> _EXERCISE DESCRIPTION_: In the records below, the lines between the one holding "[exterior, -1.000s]" and the one holding "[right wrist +", inclusive, are to be transcribed exactly; no pictures are to be included.

> _DATASET RECORDS_:
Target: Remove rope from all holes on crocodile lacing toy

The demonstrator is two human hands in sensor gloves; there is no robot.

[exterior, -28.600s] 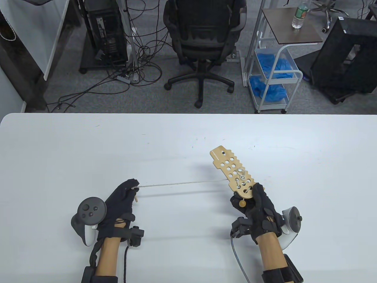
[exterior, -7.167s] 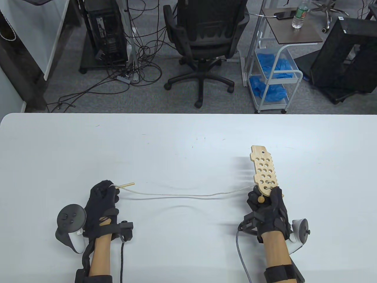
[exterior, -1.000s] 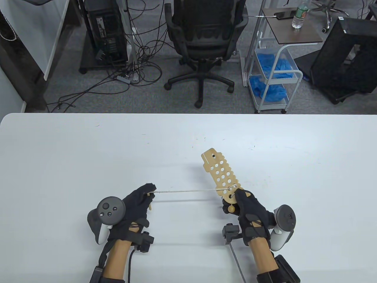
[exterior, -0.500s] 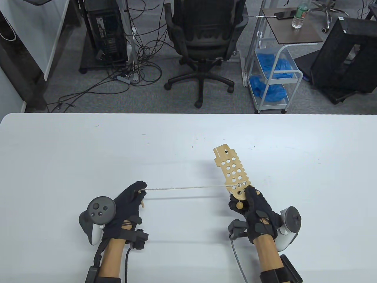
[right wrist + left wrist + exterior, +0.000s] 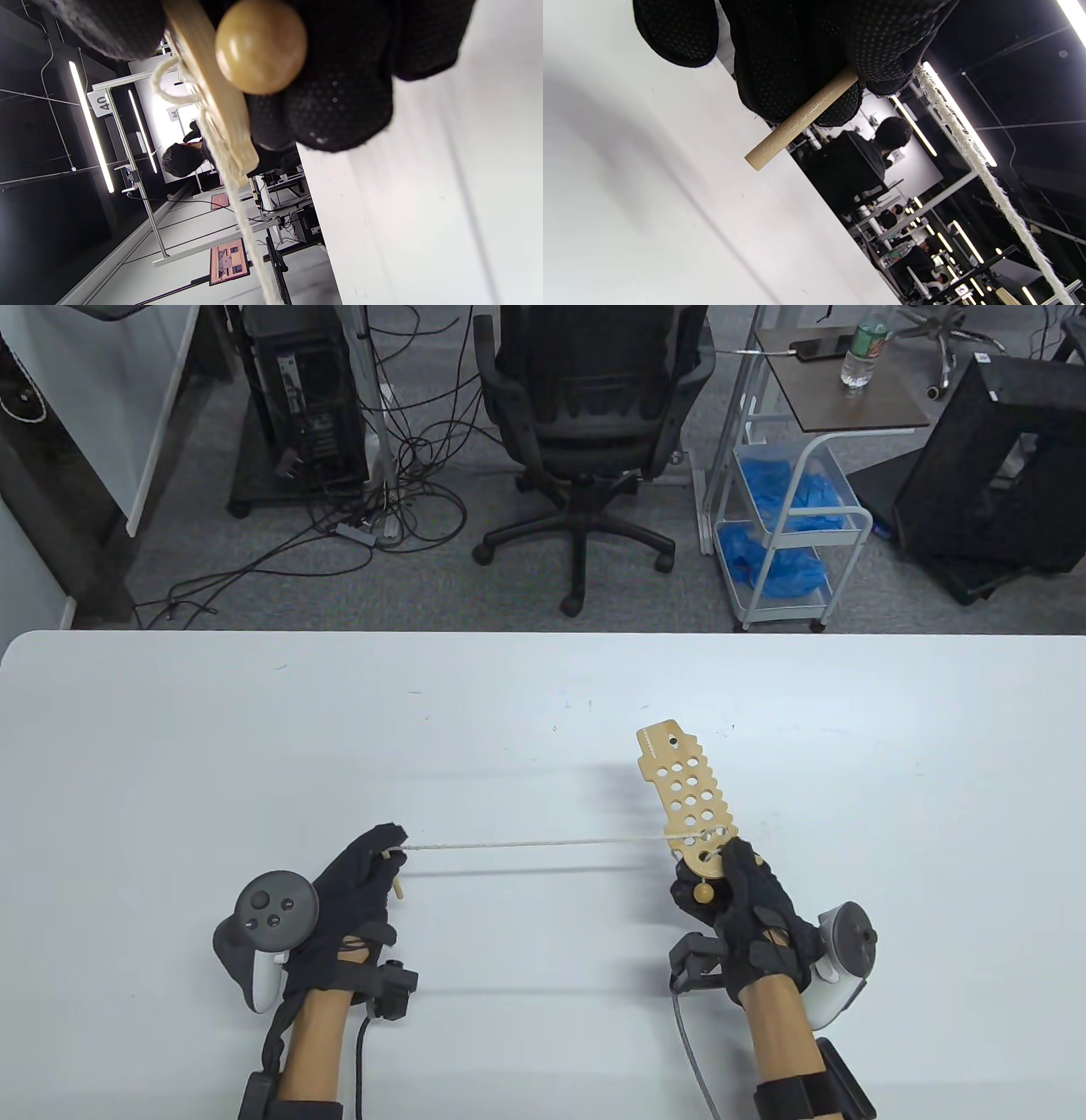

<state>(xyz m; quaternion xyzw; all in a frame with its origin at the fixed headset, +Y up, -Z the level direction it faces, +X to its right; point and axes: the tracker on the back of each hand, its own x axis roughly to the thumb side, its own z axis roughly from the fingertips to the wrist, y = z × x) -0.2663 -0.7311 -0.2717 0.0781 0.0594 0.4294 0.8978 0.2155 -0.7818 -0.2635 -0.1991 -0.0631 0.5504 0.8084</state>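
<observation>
White table [image 5: 212,729], office chair [image 5: 585,415] and cart [image 5: 789,509] behind. Crocodile lacing toy [image 5: 689,802] held up off table, right of centre, gripped at near end by right hand [image 5: 747,912], fingers closed; wooden bead [image 5: 261,44] below grip. Rope [image 5: 534,843] taut leftward, probably through one or two near-end holes. Pinched with wooden needle [image 5: 799,120] by left hand [image 5: 348,899], fingers closed.

The flat pale-tan wooden crocodile lacing board [image 5: 691,806] is dotted with rows of round holes. The off-white twisted rope [image 5: 534,843] ends in a light wooden dowel tip [image 5: 800,120] and a honey-brown round wooden bead [image 5: 260,45]. Both gloves are black, finely dotted; the tabletop [image 5: 254,746] is white.
</observation>
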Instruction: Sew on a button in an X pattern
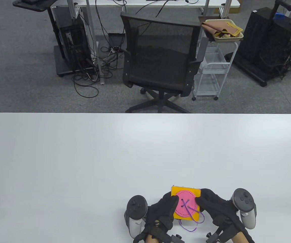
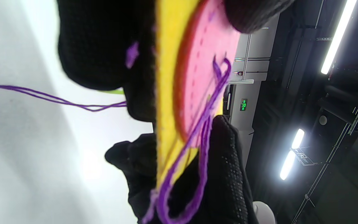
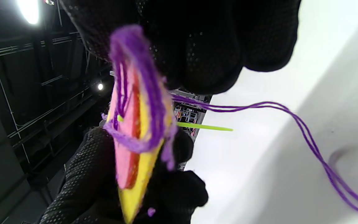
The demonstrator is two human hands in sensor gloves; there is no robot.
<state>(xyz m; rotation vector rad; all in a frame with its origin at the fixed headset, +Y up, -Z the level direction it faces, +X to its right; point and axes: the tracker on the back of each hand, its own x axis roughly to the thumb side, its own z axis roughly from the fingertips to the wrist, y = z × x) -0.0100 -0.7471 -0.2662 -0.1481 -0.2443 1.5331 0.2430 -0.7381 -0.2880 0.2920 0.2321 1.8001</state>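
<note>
Overhead, both hands' grips (image 1: pixel 162 212) (image 1: pixel 215 206) pinching yellow felt (image 1: pixel 184 217) above white table (image 1: pixel 110 157); office chair (image 1: pixel 160 60) beyond.

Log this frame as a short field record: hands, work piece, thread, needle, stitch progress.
left hand: holds the left edge of the yellow felt square
right hand: holds the square's right edge
work piece: pink button on the square, held up off the white table
thread: purple, loose loop hanging below the square; a doubled strand trails from the back
needle: green, sticking out of the square's back side
stitch progress: purple strands cross on the button; whether the X is complete cannot be told
</note>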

> _TASK OUTPUT_:
[exterior, -1.000s] 
[exterior, -0.500s] 
[right wrist + left wrist + exterior, +0.000s] 

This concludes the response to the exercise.